For the past week, I’ve been driving around in the new 2014 Scion tC. Now if you’re a regular reader here, you might have read Aaron’s 2014 Scion tC review a few weeks ago. Which beckons the question, why are we reviewing this car again? Because his car was a base model tC with an automatic transmission, and I wanted to see how the car would perform with a proper 6-speed manual and some TRD goodies!
Our tC came to us loaded with pricey options, including the TRD Performance Exhaust ($699), TRD 19″ Alloy Wheels & Tires ($2199), High Profile Rear Lip Spoiler ($444), and BeSpoke Premium Audio System ($1198). Add in a few more miscellaneous options (like floor mats), and the price of the car ballooned from it’s base of $19,210 to a whopping $24,837.
At $20K, the tC seems like a great deal.. But at nearly $25K, the car faces off against stiff competition like the Subaru WRX, Ford Focus ST, Mazdaspeed3, and others. So how did it do?
From a styling perspective, I think the Scion designers pretty much nailed it. The outgoing tC’s styling was too soft and dated, appealing more to high school girls than college guys. With the redesigned body, the car has a sportier look that’s sure to appeal to millennial males. The rear lip spoiler really completes the overall look of the car, but it comes with a price – reduced rearview visibility.
When it comes to performance, the tC got high marks from us all around.
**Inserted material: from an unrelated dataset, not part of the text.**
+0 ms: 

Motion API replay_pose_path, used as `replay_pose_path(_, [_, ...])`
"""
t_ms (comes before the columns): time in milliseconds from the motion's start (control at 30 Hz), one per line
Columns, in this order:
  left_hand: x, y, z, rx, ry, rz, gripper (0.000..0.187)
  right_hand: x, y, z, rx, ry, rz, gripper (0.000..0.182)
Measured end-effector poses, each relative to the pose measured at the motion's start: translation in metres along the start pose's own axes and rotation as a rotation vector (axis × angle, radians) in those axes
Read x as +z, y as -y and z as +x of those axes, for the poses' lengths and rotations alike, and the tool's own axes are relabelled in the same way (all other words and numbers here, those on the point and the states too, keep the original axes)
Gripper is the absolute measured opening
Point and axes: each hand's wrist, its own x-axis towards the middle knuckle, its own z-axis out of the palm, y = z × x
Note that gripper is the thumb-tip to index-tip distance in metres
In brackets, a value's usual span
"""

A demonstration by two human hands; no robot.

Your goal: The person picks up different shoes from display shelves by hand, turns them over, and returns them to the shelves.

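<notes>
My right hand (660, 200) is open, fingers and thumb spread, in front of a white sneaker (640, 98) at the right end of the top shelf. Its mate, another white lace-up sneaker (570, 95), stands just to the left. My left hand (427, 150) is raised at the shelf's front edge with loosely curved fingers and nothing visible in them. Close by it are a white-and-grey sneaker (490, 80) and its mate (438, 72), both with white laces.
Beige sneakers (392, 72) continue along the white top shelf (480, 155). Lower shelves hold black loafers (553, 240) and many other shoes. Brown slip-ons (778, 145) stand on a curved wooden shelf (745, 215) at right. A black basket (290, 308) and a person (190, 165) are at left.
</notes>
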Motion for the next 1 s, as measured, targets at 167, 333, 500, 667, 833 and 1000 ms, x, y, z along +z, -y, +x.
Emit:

The car sports a 2.5L four-cylinder that puts out 179 horsepower to the front wheels, and given how light it is, it’s more than adequate. Could it use some more torque? Sure, but then you might have to contend with the torque steer issues that plague the MS3. As it stands, I think they found the perfect balance, offering a fun ride that still delivers respectable mileage (23/31).
As for the tC’s handling, it blew me away! The engineers really dialed the car in perfectly, and no doubt the 19″ wheels and tire package helped in this respect. I took the tC through some of my favorite twisty roads, and it handled them with ease, staying perfectly flat throughout, glued to the road. I can only imagine how much fun the tC would be on a track or autocross course.
If I had one complaint about the tC, it’s that the interior lacks some features found on other cars in this price range. The car has technology that people in this demographic are looking for (a Pioneer 300W stereo with touchscreen, Bluetooth, Navigation, etc), but I was surprised that something as basic as push-button start wasn’t available. And that even with the $1200 premium audio package, satellite radio wasn’t included.
Overall, I think Scion really got it right with the 2014 Scion tC. You can tell that the car was designed with a particular buyer in mind, and in that respect they’re spot on. Would I skip some of the pricey options and go with aftermarket equipment instead? While I would, other buyers might want the peace of mind and warranty that comes with factory options.
Regardless, if I were in my early to mid 20’s and looking for a fun little sports car, I’d definitely put the tC on my short list.